(Recorded data)
BEGIN
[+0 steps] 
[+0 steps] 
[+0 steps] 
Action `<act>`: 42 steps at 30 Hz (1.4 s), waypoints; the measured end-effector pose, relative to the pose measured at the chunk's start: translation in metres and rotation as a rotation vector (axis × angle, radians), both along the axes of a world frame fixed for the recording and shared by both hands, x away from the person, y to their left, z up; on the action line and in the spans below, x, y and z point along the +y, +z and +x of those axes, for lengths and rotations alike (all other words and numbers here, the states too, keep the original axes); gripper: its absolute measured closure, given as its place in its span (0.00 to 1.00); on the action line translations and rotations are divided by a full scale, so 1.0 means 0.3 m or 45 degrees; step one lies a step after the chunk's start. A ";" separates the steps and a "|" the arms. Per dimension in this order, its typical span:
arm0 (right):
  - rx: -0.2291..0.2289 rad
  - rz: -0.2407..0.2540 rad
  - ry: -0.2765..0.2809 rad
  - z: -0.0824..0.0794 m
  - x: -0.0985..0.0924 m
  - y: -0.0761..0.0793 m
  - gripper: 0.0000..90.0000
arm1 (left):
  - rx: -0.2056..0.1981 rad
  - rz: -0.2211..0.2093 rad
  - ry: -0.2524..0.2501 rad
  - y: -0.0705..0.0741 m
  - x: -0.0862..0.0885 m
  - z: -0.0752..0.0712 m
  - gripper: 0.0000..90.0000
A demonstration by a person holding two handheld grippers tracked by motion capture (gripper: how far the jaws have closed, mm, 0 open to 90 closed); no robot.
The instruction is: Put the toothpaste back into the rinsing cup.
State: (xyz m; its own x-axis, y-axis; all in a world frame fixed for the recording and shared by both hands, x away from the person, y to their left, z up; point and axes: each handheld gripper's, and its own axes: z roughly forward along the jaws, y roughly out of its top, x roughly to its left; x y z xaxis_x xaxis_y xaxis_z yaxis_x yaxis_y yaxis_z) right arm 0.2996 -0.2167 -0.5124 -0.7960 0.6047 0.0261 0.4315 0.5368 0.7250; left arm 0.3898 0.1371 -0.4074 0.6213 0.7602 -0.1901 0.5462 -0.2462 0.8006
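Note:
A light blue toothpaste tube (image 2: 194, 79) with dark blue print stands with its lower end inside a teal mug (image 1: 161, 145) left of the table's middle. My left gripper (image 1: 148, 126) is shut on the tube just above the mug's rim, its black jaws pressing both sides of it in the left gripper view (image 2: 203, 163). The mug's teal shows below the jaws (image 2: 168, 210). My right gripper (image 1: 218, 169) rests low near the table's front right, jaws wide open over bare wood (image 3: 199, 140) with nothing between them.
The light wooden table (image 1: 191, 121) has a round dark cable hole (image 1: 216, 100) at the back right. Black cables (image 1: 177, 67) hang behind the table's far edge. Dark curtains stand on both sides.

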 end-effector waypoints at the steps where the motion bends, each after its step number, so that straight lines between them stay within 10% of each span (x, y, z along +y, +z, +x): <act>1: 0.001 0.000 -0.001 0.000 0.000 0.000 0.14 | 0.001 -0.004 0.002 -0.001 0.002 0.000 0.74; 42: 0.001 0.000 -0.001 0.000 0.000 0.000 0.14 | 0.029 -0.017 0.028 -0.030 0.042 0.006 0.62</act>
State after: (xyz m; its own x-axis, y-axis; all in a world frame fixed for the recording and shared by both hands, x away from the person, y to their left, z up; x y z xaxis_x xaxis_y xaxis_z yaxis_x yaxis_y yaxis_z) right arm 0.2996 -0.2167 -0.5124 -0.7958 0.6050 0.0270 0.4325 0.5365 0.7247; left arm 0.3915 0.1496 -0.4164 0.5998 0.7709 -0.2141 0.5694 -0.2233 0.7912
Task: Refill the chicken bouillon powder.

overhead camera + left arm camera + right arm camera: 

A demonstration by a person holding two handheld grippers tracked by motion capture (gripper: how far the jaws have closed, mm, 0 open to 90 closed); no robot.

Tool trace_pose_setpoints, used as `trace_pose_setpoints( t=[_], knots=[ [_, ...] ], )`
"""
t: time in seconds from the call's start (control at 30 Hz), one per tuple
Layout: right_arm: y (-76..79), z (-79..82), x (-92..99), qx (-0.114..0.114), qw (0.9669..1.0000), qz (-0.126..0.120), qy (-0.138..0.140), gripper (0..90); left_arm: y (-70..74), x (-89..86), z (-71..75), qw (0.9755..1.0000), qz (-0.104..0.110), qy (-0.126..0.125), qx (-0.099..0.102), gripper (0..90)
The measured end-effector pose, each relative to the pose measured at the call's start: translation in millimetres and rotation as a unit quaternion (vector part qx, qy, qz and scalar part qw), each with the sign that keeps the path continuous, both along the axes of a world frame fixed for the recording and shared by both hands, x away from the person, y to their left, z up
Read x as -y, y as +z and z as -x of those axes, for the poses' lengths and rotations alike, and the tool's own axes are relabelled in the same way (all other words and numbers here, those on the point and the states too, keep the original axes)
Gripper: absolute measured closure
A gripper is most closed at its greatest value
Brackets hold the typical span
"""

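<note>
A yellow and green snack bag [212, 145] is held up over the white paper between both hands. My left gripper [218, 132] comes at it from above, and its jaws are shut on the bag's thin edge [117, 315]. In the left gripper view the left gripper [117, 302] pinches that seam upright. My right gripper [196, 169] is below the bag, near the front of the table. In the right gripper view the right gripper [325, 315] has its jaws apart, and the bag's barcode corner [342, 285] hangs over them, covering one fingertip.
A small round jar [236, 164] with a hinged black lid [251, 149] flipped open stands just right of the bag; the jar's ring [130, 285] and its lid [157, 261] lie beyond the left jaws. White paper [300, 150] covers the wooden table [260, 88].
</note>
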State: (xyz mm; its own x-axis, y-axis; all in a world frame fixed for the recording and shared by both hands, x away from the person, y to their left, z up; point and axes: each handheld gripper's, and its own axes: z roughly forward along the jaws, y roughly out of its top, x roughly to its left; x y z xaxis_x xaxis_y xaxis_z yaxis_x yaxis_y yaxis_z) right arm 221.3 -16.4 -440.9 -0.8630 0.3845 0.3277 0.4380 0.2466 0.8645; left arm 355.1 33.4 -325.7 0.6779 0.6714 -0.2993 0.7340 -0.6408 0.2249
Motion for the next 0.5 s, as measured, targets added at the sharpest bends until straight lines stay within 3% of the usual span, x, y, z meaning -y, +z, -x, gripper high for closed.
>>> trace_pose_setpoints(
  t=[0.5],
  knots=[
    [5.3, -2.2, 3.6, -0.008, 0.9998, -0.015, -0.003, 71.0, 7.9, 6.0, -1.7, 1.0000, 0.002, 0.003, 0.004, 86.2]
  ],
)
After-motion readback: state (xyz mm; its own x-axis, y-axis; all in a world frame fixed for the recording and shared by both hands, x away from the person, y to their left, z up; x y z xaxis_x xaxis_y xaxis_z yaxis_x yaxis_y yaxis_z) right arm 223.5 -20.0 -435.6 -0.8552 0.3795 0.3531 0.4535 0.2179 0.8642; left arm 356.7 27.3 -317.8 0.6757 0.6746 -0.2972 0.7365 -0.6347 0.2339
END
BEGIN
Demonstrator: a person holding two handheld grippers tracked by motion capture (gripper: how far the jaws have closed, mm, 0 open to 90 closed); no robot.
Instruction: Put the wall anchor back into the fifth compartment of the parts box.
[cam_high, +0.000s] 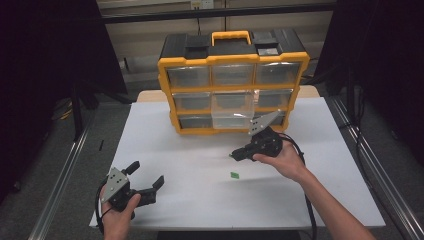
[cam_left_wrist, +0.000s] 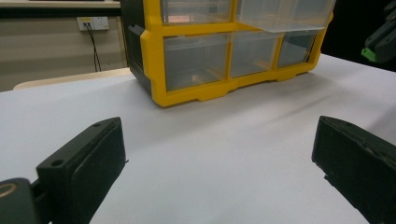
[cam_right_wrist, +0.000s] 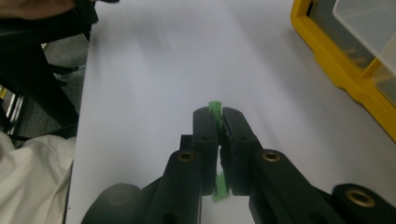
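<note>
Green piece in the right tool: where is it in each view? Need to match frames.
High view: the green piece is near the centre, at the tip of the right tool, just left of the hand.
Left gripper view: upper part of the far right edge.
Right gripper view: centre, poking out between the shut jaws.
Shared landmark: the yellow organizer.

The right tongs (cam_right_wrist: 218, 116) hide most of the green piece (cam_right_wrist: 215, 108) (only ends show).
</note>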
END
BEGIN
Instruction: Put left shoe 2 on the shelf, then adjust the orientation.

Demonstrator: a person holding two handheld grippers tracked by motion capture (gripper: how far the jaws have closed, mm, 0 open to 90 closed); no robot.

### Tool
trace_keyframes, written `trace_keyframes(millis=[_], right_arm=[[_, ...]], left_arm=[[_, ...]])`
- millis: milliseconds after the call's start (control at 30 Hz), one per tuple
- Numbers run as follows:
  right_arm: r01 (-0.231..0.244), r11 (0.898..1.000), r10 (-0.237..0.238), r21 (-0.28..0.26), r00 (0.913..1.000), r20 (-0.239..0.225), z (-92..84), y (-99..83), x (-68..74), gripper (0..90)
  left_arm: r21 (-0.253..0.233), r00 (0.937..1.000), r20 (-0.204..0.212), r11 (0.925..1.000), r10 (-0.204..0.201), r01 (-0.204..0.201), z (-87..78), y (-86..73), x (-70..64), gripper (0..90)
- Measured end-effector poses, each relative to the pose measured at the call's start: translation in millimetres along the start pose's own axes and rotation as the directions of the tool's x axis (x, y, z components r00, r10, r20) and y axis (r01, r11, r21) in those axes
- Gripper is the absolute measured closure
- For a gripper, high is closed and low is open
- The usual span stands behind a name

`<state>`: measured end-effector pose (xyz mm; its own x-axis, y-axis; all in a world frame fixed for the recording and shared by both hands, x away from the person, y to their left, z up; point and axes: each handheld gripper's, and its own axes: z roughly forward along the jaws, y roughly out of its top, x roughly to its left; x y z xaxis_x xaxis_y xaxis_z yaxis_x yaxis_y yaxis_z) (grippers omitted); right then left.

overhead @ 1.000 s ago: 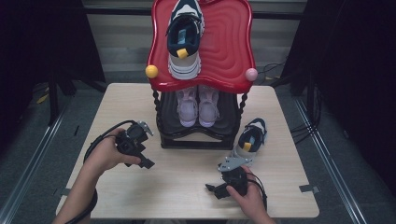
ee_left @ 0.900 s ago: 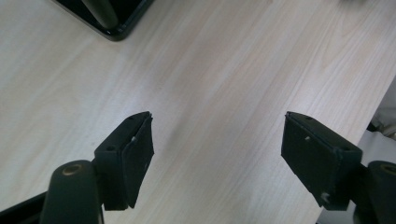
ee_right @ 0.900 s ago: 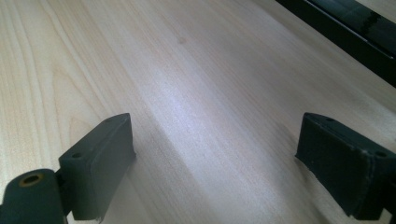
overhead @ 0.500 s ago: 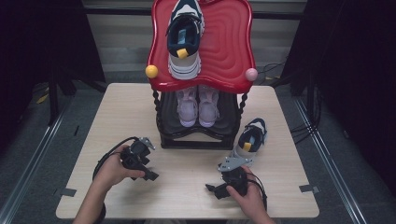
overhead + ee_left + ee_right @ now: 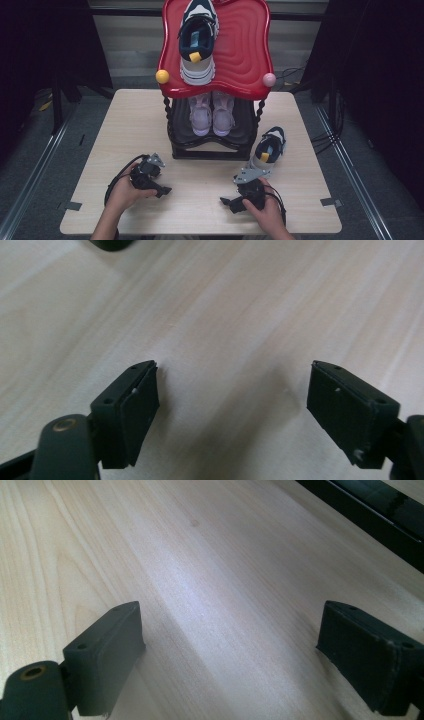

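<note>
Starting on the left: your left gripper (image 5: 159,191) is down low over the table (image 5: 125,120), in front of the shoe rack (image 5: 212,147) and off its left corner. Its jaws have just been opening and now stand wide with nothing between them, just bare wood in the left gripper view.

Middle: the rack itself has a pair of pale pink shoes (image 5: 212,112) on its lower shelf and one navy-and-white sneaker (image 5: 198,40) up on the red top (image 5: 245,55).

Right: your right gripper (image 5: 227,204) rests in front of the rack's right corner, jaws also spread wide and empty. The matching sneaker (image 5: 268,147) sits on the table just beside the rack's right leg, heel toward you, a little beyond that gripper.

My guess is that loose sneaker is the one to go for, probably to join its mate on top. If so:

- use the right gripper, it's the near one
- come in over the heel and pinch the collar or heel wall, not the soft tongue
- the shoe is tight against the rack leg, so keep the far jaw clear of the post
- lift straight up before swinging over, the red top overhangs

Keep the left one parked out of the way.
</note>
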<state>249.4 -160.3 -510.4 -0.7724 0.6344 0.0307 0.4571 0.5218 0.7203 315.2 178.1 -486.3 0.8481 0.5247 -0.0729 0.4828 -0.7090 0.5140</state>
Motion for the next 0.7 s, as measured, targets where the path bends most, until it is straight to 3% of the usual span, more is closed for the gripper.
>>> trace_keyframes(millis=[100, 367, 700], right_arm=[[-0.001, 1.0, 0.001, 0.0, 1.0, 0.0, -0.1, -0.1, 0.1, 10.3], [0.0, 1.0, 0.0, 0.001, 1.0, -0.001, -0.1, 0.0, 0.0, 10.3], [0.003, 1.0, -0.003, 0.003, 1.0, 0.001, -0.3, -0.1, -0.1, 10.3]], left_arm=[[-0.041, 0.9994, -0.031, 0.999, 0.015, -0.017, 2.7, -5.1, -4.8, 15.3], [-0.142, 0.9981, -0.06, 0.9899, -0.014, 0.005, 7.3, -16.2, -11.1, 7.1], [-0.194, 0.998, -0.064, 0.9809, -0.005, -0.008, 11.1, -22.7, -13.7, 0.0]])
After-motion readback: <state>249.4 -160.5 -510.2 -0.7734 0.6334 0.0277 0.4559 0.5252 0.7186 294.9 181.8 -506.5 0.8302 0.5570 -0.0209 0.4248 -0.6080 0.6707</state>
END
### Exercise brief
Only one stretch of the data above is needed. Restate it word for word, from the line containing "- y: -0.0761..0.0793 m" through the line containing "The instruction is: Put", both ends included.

### Written answer
  - y: -0.0761..0.0793 m
  - gripper: 0.0000..90.0000
arm1 (left):
  - rx: -0.2056..0.1981 rad
  - rz: -0.2211..0.2093 rad
  - ry: -0.2524..0.2501 rad
  - y: -0.0705..0.0741 m
  - x: -0.0862..0.0885 m
  - z: -0.0752..0.0712 m
  - gripper: 0.0000..90.0000
A demonstration by a person holding two handheld grippers tracked by motion capture (gripper: how far the jaws have closed, mm, 0 open to 90 closed); no robot.
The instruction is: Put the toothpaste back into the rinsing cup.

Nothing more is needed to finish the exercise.